● **Problem**
Which lines run from the line with "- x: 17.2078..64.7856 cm" through the line with "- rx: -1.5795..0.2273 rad" in the entries below? Print them exactly, both ends included, and nothing more.
=== Records to process ===
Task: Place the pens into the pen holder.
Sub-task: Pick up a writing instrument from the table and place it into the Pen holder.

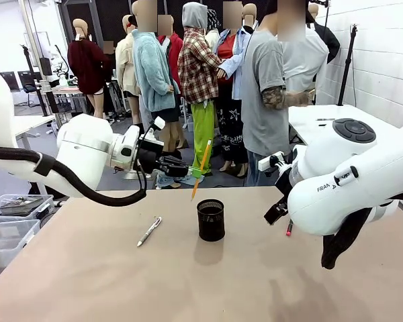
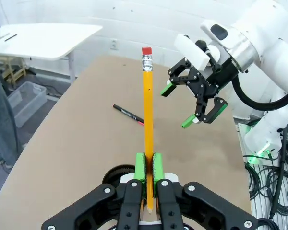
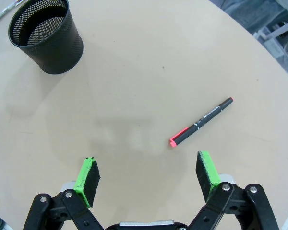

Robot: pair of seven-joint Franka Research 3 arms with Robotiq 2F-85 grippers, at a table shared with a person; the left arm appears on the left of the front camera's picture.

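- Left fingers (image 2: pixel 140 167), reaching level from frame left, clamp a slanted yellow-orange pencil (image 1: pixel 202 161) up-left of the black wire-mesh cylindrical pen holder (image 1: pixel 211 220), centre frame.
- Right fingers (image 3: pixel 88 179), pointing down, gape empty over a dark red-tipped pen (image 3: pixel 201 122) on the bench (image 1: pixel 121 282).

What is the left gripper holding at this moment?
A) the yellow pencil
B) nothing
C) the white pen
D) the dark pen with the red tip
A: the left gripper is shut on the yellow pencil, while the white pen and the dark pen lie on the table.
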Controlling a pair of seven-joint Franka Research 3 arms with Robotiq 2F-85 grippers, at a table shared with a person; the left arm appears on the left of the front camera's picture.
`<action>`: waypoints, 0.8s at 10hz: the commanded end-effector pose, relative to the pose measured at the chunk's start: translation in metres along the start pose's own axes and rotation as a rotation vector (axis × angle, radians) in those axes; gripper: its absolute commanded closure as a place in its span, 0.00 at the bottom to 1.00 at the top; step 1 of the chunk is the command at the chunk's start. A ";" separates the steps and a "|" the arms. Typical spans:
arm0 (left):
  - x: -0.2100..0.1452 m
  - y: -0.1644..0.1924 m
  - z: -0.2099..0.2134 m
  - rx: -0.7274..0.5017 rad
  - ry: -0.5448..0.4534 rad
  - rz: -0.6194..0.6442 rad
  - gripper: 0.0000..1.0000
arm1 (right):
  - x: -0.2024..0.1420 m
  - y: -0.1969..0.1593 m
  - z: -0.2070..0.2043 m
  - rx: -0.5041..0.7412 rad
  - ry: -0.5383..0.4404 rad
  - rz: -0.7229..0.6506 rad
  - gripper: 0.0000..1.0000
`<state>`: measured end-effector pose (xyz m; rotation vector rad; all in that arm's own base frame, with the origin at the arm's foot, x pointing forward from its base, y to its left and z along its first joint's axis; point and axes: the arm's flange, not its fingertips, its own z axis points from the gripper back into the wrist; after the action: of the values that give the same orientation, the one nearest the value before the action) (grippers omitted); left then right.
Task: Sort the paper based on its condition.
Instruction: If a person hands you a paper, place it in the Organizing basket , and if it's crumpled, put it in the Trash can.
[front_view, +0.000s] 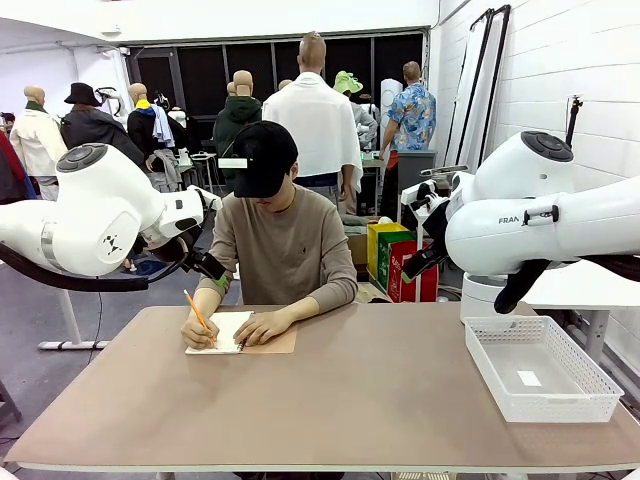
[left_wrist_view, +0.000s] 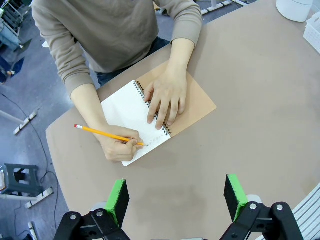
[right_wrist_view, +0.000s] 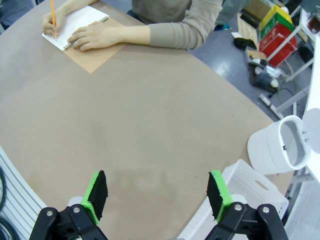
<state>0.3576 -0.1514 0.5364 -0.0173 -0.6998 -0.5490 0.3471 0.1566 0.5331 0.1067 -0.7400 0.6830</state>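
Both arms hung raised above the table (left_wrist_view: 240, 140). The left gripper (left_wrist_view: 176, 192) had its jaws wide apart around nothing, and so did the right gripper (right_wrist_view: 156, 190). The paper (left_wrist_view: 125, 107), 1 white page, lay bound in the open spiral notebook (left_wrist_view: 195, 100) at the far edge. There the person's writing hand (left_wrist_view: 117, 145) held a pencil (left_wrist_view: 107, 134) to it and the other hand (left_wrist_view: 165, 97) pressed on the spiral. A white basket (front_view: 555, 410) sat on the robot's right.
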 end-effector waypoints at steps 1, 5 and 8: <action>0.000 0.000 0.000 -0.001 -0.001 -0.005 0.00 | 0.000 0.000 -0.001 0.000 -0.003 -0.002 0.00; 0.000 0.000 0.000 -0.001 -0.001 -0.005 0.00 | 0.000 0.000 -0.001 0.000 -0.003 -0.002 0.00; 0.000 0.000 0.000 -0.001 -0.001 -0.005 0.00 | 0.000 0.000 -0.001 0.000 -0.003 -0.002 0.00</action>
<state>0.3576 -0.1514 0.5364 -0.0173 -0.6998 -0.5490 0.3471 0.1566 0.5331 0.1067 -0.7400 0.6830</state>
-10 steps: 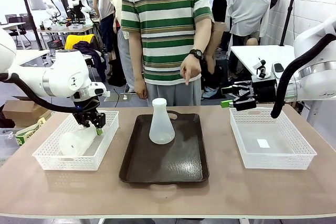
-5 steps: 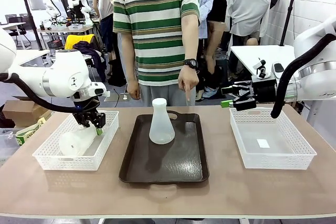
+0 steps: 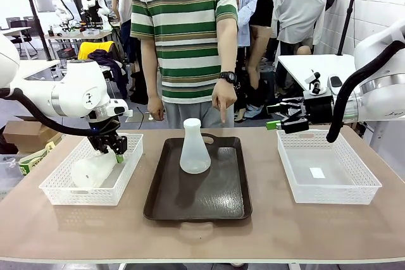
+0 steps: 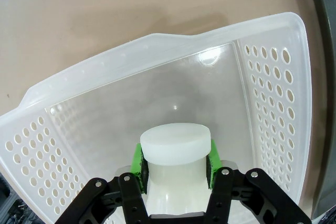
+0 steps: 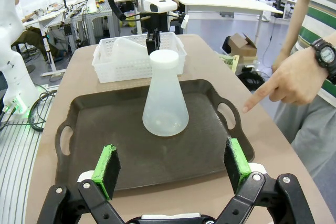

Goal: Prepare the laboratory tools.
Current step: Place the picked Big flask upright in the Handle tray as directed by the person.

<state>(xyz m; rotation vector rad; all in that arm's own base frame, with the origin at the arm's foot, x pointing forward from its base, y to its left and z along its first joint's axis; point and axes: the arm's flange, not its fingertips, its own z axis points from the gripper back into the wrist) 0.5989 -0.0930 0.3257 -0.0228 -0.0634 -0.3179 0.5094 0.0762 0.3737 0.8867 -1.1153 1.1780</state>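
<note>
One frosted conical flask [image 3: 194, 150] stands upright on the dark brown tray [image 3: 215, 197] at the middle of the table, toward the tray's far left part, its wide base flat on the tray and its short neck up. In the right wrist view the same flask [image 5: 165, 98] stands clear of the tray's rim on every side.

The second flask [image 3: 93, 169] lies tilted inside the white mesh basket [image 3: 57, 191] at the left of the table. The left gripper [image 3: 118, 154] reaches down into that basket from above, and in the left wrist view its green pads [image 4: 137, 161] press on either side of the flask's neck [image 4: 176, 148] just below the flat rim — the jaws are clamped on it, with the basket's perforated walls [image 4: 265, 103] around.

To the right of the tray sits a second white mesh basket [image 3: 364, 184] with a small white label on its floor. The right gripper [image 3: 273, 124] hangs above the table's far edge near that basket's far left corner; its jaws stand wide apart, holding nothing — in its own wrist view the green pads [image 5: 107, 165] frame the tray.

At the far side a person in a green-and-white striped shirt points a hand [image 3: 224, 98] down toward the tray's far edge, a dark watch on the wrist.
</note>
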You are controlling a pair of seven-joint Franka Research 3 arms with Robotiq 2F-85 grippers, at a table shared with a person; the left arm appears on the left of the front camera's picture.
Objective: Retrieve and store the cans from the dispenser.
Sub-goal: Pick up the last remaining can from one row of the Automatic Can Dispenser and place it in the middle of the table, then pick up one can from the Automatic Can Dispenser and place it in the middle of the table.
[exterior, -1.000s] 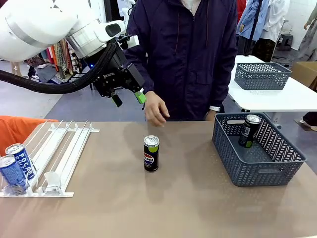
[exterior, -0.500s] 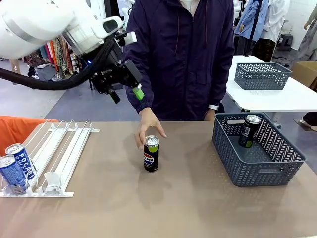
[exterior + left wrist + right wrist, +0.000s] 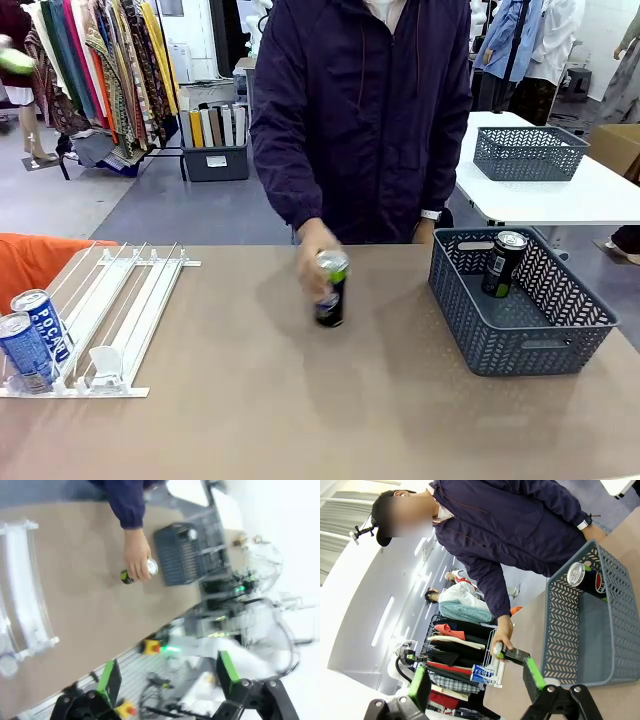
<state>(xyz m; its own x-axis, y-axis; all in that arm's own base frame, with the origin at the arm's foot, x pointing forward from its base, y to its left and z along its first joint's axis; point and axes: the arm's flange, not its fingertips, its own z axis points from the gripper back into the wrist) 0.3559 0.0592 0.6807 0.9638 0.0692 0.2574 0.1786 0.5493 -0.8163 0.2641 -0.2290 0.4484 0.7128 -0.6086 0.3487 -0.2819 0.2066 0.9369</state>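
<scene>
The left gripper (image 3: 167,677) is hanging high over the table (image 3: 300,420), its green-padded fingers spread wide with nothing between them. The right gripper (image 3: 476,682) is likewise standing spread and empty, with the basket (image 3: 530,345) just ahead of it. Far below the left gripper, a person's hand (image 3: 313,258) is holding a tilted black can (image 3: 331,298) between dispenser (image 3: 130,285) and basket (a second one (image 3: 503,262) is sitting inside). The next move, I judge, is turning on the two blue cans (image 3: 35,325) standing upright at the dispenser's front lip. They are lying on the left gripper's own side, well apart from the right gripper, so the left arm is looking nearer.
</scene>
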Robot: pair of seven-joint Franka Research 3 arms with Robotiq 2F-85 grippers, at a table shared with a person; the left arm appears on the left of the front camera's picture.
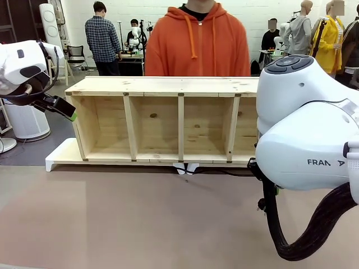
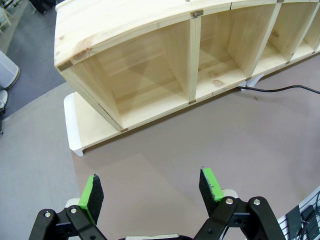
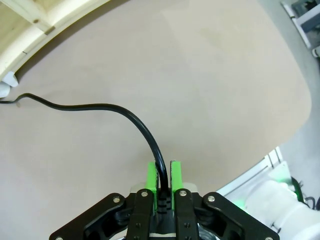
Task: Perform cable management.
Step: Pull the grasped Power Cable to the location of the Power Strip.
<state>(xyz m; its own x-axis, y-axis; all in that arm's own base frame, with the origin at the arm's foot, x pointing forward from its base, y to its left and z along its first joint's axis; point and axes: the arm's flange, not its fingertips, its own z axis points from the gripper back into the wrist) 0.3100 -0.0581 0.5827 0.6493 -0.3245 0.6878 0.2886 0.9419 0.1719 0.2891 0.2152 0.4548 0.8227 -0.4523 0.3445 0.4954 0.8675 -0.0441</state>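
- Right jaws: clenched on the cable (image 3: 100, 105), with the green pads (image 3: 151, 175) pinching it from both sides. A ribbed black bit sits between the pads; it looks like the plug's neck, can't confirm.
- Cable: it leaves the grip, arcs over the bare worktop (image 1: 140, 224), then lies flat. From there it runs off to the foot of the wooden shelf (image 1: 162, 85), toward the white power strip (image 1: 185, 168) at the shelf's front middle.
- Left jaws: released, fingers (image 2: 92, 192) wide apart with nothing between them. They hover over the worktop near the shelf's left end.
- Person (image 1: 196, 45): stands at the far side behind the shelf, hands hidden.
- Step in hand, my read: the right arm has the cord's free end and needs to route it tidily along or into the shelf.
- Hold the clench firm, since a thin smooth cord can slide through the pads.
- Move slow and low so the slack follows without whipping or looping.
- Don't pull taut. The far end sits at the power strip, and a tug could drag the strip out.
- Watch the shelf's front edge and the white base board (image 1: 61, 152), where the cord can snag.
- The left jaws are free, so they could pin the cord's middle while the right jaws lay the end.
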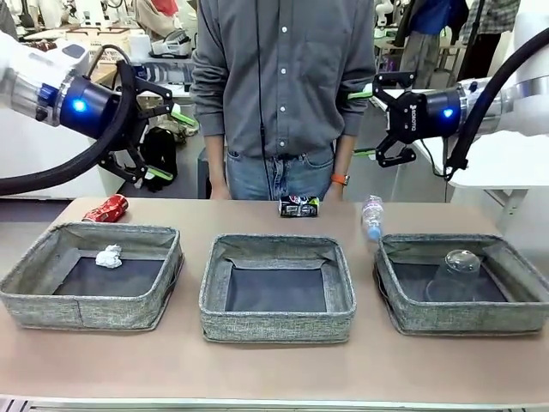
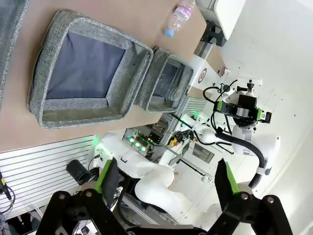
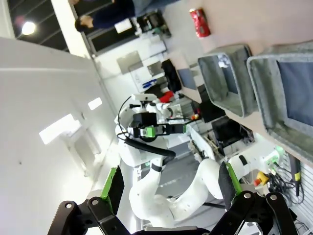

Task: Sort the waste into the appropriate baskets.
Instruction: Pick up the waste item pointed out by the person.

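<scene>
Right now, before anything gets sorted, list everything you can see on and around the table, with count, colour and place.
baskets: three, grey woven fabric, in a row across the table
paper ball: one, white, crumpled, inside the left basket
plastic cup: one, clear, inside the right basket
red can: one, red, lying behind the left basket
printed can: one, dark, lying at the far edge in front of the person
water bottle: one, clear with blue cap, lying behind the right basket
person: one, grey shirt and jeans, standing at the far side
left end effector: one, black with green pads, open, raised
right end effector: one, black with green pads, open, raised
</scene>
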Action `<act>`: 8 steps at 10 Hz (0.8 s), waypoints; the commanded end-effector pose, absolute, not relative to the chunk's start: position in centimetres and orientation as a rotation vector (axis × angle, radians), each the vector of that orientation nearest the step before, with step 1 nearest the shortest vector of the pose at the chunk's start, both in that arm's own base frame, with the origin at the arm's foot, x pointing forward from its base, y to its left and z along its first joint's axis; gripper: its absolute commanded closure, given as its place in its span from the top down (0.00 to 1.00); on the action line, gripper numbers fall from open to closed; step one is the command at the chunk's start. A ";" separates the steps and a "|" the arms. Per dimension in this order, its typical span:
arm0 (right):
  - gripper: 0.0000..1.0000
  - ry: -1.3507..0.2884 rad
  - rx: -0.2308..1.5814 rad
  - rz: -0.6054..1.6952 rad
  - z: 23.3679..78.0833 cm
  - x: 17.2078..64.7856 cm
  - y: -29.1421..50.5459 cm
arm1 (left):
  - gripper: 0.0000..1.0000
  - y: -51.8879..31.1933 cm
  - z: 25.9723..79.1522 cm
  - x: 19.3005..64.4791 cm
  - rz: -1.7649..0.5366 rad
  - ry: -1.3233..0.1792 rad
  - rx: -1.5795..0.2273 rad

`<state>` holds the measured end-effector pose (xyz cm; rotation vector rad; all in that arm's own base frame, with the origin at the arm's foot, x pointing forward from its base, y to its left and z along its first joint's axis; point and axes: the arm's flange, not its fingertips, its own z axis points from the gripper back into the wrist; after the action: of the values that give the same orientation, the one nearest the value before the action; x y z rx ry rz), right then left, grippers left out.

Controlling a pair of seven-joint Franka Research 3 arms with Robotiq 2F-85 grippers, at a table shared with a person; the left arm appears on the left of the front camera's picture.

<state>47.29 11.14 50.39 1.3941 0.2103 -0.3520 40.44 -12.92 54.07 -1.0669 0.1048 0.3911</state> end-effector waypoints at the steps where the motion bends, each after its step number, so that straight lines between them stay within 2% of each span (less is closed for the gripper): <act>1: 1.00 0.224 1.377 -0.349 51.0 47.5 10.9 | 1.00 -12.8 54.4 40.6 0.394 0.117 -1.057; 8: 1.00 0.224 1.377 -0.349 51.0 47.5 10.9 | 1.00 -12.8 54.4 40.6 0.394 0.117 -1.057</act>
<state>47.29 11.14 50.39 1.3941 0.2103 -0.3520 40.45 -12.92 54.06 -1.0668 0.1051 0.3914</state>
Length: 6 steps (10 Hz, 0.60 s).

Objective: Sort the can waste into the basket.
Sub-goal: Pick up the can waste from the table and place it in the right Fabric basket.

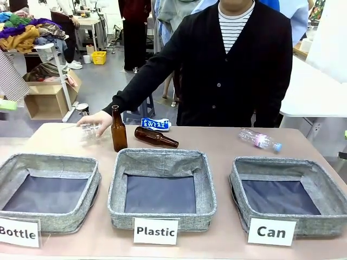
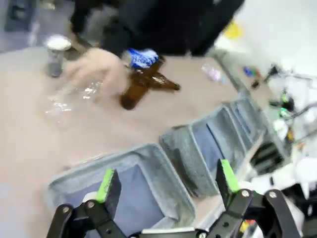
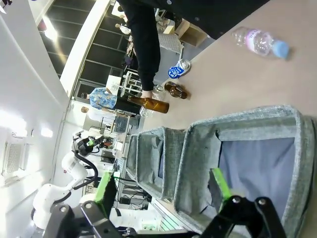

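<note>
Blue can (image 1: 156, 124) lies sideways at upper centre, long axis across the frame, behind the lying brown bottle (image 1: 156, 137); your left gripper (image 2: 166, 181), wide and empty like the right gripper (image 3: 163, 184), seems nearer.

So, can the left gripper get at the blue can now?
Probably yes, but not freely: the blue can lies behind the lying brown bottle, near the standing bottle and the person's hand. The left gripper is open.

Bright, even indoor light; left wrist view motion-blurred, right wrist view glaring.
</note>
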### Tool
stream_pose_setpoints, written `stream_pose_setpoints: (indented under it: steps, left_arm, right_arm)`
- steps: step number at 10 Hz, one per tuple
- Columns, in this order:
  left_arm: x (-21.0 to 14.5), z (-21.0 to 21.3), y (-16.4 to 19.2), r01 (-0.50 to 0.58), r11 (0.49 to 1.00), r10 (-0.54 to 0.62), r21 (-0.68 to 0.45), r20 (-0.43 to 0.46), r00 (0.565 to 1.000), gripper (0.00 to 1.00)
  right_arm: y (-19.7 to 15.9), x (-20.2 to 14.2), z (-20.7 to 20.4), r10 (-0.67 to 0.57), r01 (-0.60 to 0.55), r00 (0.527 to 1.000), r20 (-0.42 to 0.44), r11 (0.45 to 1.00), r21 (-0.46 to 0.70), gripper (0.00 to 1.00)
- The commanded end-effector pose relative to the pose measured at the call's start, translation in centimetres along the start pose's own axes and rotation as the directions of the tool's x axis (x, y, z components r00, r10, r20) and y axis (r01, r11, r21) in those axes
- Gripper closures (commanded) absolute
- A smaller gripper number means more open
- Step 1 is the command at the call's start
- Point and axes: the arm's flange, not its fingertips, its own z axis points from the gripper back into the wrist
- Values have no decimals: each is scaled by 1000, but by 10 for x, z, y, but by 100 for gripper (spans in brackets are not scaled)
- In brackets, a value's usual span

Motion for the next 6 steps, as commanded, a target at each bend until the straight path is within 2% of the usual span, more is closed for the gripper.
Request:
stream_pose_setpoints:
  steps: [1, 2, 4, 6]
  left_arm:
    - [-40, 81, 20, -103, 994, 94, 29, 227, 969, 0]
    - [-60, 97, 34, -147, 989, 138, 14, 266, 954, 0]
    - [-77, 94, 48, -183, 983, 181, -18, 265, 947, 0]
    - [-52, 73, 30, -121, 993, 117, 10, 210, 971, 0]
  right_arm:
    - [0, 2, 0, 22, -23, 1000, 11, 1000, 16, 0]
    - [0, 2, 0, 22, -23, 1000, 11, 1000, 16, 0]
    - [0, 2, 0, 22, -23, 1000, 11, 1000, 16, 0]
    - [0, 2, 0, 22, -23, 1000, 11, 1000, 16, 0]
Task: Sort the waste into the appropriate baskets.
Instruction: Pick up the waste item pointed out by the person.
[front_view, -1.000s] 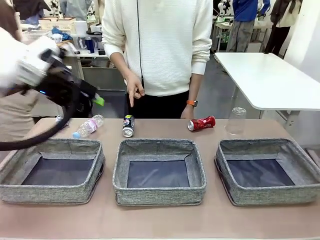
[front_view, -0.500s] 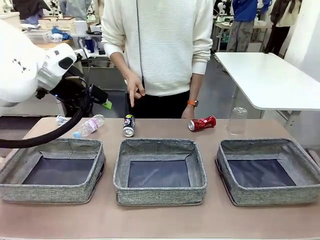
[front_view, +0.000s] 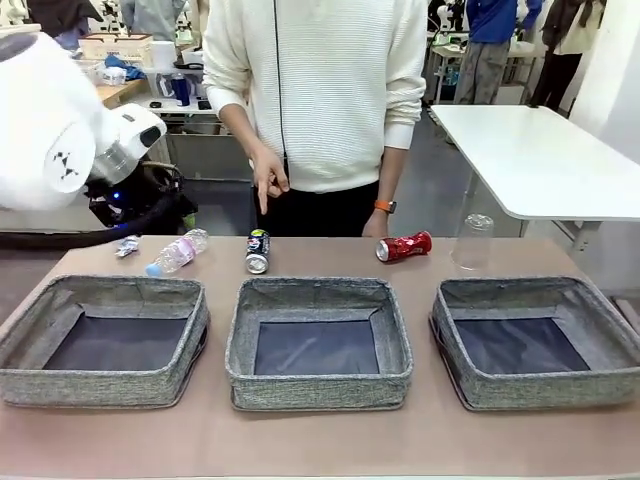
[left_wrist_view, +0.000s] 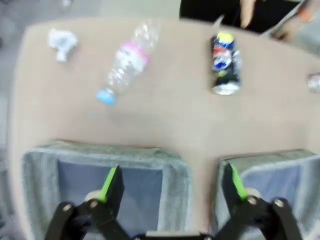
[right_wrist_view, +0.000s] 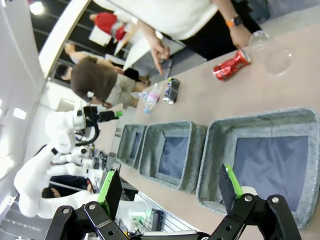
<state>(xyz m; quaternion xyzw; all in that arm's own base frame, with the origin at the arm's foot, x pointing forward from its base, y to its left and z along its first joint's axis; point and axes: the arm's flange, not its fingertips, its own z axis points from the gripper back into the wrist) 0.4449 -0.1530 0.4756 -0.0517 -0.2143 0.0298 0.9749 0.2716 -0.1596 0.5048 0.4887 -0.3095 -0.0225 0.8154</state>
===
● **Task result**
  - x: 17.2078..64.7856 cm
  - y: -29.1421..50.5459 cm
arm1 (left):
  - gripper: 0.0000..1.0000
  - y: -51.8879..31.1933 cm
  - z: 25.9723..79.1522 cm
  - x: 19.3005..64.4791 cm
  - rz: -1.7649..0.5366 rad
  - ry: -1.3233..0.1792 rad
  - rx: -1.5795..0.2273 rad

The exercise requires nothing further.